In order for the reader to fully appreciate this complicated universe and the depth and importance of the daily practice, Teish lovingly describes the Seven African Powers and their attributes, their significance, their domains and their roles in people's daily lives.

(The Seven African Powers are central to Yoruba beliefs, and also form the core pantheon in the Afro-diasporic beliefs of Santeria, Voudou, Macumba, etc.) I loved her description of Oya Yansa, who I discovered in my own odyssey about ten years ago.

She is the warrior queen, the whirlwind, the catalyst for upheaval, cleansing and change on the deepest levels. She is constantly associated with imagery of keeping things clean, of sweeping things away--one of her talismans is the whiskbroom. (To put an Alvarado spin on it, she is the Ultimate Badass Housekeeper.) And she always hides her true face, presenting the one that is necessary for the work at hand.

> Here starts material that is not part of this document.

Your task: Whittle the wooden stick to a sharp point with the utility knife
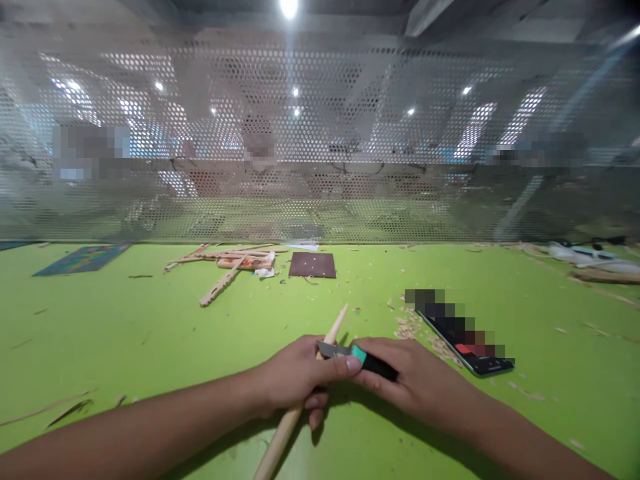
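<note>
My left hand (300,373) is closed around a pale wooden stick (283,437), whose sharpened tip points away from me. The stick's lower end runs out of view at the bottom. In my right hand (410,373) is a carving knife (377,365) with a black and green handle. Its short blade lies across the stick just above my left fist. My left thumb presses near the green collar of the knife. Pale wood shavings (410,328) lie beyond my right hand.
A phone (487,363) lies right of my hands. Farther back are carved sticks (220,287), a dark brown square sheet (313,265) and a patterned mat (83,260). A perforated metal screen (320,200) closes off the far edge of the green table (150,340).
</note>
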Available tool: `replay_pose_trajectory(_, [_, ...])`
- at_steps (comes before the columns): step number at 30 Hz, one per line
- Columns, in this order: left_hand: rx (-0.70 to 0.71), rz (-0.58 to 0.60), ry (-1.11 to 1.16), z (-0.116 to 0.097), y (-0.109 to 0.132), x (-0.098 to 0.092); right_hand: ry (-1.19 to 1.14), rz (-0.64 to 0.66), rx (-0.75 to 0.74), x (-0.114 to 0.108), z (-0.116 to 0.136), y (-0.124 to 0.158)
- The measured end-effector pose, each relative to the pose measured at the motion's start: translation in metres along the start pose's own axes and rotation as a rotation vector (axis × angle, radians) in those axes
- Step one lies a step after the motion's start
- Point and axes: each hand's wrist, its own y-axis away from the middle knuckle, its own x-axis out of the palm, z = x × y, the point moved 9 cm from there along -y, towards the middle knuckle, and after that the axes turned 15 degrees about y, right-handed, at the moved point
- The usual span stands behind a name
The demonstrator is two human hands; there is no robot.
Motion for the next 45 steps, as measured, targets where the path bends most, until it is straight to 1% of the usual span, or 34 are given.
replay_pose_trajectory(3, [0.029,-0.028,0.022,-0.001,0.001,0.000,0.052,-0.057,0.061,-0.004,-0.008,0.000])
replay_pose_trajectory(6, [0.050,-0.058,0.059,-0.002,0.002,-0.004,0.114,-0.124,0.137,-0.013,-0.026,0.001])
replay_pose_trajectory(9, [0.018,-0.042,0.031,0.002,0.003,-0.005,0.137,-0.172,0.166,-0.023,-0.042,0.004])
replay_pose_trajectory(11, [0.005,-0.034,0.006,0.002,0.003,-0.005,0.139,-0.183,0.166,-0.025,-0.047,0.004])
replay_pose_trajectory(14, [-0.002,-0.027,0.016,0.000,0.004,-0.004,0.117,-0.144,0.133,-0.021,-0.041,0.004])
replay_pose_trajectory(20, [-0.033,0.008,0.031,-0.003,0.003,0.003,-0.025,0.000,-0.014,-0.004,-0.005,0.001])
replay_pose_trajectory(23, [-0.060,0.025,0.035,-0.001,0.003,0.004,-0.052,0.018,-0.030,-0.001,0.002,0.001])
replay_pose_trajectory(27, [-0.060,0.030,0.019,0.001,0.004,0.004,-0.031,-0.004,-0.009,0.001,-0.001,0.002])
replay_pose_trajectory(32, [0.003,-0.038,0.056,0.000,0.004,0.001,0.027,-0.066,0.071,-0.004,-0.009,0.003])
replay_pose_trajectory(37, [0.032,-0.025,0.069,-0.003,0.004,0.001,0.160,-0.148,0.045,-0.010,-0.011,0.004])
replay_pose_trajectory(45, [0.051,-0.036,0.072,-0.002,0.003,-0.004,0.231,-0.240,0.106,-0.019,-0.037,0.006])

On the most profound levels, Teish reveals to us Oya as harbinger of cosmic displacement and reconstruction, Creator/Slayer of Worlds, the one who while disguised, removes the stagnant and moribund: She is the girl who cleans up. Very different from the pale Virgin of my youth, asexual, whose chief attributes were endurance and the absorption of pain. Oya fights, takes lovers, reinvents herself to meet the occasion, revealing part, but never the whole of who she truly is.

I think here about my own disguises, my own decisions to hide or reveal in daily life, as well as writing and performance. I come back to Jambalaya time and time again to find imagery and meaning, to be strengthened, to deepen my connection with Oya and the warrior spirit. Teish's book is a completely accessible guidebook as to how to begin to touch the hem of Her skirts.